Memory Hierarchy And Entry Time - Sand Software And Sound
This web page takes a closer look at the Raspberry Pi memory hierarchy. Every level of the memory hierarchy has a capacity and velocity. Capacities are comparatively easy to find by querying the operating system or reading the ARM1176 technical reference MemoryWave Guide. Pace, nevertheless, is just not as easy to find and must usually be measured. I take advantage of a easy pointer chasing approach to characterize the conduct of each stage in the hierarchy. The technique also reveals the behavior Memory Wave of memory-related performance counter events at every level. The Raspberry Pi implements five ranges in its memory hierarchy. The degrees are summarized within the desk under. The best stage consists of digital memory pages which can be maintained in secondary storage. Raspbian Wheezy keeps its swap space within the file /var/swap on the SDHC card. This is sufficient house for 25,600 4KB pages. You're allowed as many pages as will fit into the preallocated swap house.

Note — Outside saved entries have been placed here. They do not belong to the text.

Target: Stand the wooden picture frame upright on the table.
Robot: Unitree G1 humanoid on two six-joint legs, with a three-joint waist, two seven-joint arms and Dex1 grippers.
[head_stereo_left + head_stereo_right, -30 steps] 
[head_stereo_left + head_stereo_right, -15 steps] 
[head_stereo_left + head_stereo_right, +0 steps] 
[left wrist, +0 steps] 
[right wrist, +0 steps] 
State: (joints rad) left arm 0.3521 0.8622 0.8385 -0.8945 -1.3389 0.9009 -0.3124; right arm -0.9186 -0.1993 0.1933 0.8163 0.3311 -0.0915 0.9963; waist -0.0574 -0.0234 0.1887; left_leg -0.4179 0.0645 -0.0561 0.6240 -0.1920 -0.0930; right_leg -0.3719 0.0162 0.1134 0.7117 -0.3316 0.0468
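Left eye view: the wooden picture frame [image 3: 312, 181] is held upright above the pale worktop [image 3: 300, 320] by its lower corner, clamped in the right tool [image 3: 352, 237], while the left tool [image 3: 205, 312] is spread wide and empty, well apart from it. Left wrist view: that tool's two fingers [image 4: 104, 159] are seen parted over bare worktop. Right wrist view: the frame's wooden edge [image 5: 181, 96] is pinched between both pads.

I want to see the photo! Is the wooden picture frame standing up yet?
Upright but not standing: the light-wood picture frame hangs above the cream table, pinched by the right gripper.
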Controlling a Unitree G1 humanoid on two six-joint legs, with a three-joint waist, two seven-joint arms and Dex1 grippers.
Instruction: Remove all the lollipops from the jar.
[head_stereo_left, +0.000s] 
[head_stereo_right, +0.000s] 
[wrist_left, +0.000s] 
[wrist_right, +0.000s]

The Raspberry Pi has both 256MB (Mannequin A) or 512MB (Model B) of main memory. This is enough space for 65,536 pages or 131,072 bodily pages, if all of primary memory have been accessible for paging. It isn’t all available for user-space applications because the Linux kernel wants area for its personal code and MemoryWave Guide knowledge. Linux also supports massive pages, however that’s a separate topic for now. The vmstat command displays information about digital memory usage. Please refer to the man web page for usage. Vmstat is a good software for troubleshooting paging-related efficiency issues since it shows page in and out statistics. The processor within the Raspberry Pi is the Broadcom BCM2835. The BCM2835 does have a unified degree 2 (L2) cache. Nonetheless, the L2 cache is dedicated to the VideoCore GPU. Memory references from the CPU facet are routed around the L2 cache. The BCM2835 has two stage 1 (L1) caches: a 16KB instruction cache and a 16KB information cache.
Our analysis beneath concentrates on the data cache. The information cache is 4-approach set associative. Each means in an associative set stores a 32-byte cache line. The cache can handle as much as four active references to the identical set without battle. If all four ways in a set are legitimate and a fifth reference is made to the set, then a battle occurs and one of the 4 ways is victimized to make room for the new reference. The data cache is virtually indexed and bodily tagged. Cache lines and tags are stored separately in DATARAM and TAGRAM, respectively. Digital address bits 11:5 index the TAGRAM and Memory Wave DATARAM. Given a 16KB capability, 32 byte lines and 4 methods, there should be 128 units. Virtual tackle bits 4:0 are the offset into the cache line. The data MicroTLB translates a digital deal with to a physical handle and sends the bodily deal with to the L1 information cache.
The L1 knowledge cache compares the physical tackle with the tag and determines hit/miss standing and the right way. The load-to-use latency is three (3) cycles for an L1 data cache hit. The BCM2835 implements a two level translation lookaside buffer (TLB) construction for virtual to physical deal with translation. There are two MicroTLBs: a ten entry knowledge MicroTLB and a ten entry instruction MicroTLB. The MicroTLBs are backed by the main TLB (i.e., the second stage TLB). The MicroTLBs are absolutely associative. Every MicroTLB interprets a virtual address to a physical handle in one cycle when the web page mapping information is resident within the MicroTLB (that is, successful within the MicroTLB). The principle TLB is a unified TLB that handles misses from the instruction and information MicroTLBs. A 64-entry, 2-means associative construction. Primary TLB misses are handled by a hardware web page desk walker. A page table stroll requires a minimum of one extra memory entry to seek out the page mapping information in main memory.